Groser ordered home from Moscow as Crimean tensions grow

March 3 (BusinessDesk) – Prime Minister John Key ordered Trade Minister Tim Groser home from Russia today, ending for now any further discussions on a Russian free trade deal that has been three years in the making as Russia ratchets up pressure on Ukraine on the Crimean Peninsula.

Groser had been in Moscow for trade talks ahead of a possible visit to the Russian capital by Key in a fortnight as part of a global swing through China and Europe that will take in meetings with senior Chinese leadership and an international Nuclear Security Summit in the Netherlands.

Key said he was only missing Moscow on the forthcoming trip because suggested dates had not worked for the Russian president Vladimir Putin, although continuing to discuss an FTA with Russia in the present circumstances was not appropriate.

“I don’t think we could seriously, even if Mr Groser could tie up a deal this afternoon, (sign a free trade agreement) at the same time as we are expressing our deep concern about the threat to sovereignty in Ukraine,” said Key.

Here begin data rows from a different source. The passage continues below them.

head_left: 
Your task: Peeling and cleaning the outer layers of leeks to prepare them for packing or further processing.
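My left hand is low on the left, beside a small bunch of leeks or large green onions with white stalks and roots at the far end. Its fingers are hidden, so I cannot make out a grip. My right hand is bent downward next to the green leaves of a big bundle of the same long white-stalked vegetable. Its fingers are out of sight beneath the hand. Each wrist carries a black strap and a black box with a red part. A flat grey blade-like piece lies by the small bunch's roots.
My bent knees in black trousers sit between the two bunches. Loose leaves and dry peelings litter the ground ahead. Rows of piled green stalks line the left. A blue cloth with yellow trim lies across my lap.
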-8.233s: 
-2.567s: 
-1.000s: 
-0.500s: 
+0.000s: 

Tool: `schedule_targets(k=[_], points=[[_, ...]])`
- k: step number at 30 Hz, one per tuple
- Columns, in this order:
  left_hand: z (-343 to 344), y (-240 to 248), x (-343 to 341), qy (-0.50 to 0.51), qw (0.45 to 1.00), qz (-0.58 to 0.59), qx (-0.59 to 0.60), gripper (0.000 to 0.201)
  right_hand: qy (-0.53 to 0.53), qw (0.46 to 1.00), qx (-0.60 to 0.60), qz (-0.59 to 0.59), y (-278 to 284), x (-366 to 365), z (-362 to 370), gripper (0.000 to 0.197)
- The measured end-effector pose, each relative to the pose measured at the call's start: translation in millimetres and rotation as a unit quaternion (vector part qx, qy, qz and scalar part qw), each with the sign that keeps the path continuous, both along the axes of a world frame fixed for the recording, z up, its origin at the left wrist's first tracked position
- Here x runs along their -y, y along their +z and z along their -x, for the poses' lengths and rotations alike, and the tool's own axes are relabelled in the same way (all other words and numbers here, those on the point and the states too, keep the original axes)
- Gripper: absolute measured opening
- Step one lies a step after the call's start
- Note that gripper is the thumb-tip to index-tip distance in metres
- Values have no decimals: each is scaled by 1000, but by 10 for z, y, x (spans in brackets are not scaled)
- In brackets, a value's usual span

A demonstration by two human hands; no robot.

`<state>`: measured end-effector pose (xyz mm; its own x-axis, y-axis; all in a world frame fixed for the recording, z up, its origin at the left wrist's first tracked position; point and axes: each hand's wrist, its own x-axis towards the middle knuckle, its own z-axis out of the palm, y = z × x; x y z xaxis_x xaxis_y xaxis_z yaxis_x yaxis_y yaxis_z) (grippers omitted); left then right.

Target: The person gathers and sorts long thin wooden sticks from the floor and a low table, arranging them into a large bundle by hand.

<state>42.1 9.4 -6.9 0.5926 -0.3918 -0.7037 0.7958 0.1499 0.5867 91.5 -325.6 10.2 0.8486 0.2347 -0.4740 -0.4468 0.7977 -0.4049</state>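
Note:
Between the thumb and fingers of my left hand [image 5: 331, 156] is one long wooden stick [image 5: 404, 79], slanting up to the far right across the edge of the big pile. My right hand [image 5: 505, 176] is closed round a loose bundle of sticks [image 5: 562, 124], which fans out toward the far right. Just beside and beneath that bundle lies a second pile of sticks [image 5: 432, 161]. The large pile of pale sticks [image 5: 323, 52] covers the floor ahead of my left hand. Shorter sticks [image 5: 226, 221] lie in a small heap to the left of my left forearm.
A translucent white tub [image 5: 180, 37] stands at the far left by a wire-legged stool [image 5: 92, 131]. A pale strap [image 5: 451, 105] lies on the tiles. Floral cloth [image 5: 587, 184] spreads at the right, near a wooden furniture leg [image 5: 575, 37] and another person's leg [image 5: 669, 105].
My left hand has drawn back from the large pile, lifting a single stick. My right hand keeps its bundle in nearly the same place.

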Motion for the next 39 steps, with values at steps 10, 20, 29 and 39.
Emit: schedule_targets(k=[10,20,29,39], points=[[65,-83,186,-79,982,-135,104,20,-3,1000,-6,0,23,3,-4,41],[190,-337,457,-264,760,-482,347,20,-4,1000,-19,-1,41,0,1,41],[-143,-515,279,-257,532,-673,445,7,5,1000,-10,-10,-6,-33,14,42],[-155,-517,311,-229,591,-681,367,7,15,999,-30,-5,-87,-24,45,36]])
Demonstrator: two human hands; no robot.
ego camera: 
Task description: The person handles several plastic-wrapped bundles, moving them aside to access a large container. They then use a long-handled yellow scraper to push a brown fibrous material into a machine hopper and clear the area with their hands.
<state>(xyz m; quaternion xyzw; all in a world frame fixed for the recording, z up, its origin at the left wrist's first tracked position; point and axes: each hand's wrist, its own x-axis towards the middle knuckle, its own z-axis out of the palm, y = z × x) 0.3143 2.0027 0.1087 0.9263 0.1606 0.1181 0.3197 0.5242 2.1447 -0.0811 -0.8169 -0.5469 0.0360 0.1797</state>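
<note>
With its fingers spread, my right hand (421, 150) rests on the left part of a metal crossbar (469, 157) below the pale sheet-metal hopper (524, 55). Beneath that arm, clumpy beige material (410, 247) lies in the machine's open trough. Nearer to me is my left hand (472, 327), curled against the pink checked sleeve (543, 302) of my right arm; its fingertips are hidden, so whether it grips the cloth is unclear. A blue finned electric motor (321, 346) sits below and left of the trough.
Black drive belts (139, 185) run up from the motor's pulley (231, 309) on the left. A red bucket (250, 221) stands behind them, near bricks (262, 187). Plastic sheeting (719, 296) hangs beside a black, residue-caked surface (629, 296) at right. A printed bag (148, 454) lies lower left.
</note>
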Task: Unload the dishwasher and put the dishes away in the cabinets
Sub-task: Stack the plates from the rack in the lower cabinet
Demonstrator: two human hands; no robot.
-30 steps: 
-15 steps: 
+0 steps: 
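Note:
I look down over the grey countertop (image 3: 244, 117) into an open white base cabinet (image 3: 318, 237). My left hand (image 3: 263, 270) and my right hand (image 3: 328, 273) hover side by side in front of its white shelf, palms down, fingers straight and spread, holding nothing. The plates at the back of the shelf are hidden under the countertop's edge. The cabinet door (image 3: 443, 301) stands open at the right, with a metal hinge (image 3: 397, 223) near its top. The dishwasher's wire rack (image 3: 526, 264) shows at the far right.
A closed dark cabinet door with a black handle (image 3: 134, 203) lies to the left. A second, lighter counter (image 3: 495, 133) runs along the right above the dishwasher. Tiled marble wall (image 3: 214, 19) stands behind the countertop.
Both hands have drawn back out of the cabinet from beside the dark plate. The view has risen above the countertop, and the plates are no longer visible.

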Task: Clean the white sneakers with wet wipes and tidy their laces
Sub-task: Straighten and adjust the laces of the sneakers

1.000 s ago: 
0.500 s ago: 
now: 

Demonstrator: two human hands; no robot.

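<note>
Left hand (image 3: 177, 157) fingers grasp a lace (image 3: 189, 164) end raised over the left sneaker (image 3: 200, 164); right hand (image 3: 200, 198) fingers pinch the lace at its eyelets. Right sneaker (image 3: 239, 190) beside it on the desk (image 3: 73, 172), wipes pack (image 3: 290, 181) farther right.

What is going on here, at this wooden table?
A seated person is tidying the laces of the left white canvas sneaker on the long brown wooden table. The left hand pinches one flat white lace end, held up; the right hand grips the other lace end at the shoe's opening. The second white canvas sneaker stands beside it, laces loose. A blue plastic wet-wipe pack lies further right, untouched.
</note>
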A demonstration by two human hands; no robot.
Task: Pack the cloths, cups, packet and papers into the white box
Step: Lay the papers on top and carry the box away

He declined to speculate on what response would give if the North Atlantic Treaty Organisation, the defence alliance between western European nations and the United States, were to ask for New Zealand’s assistance if conflict broke out over Russia’s incursion into the Crimean Peninsula.

“That’s a hypothetical question,” he said. If it arose, New Zealand would assess such a request “on its merits.”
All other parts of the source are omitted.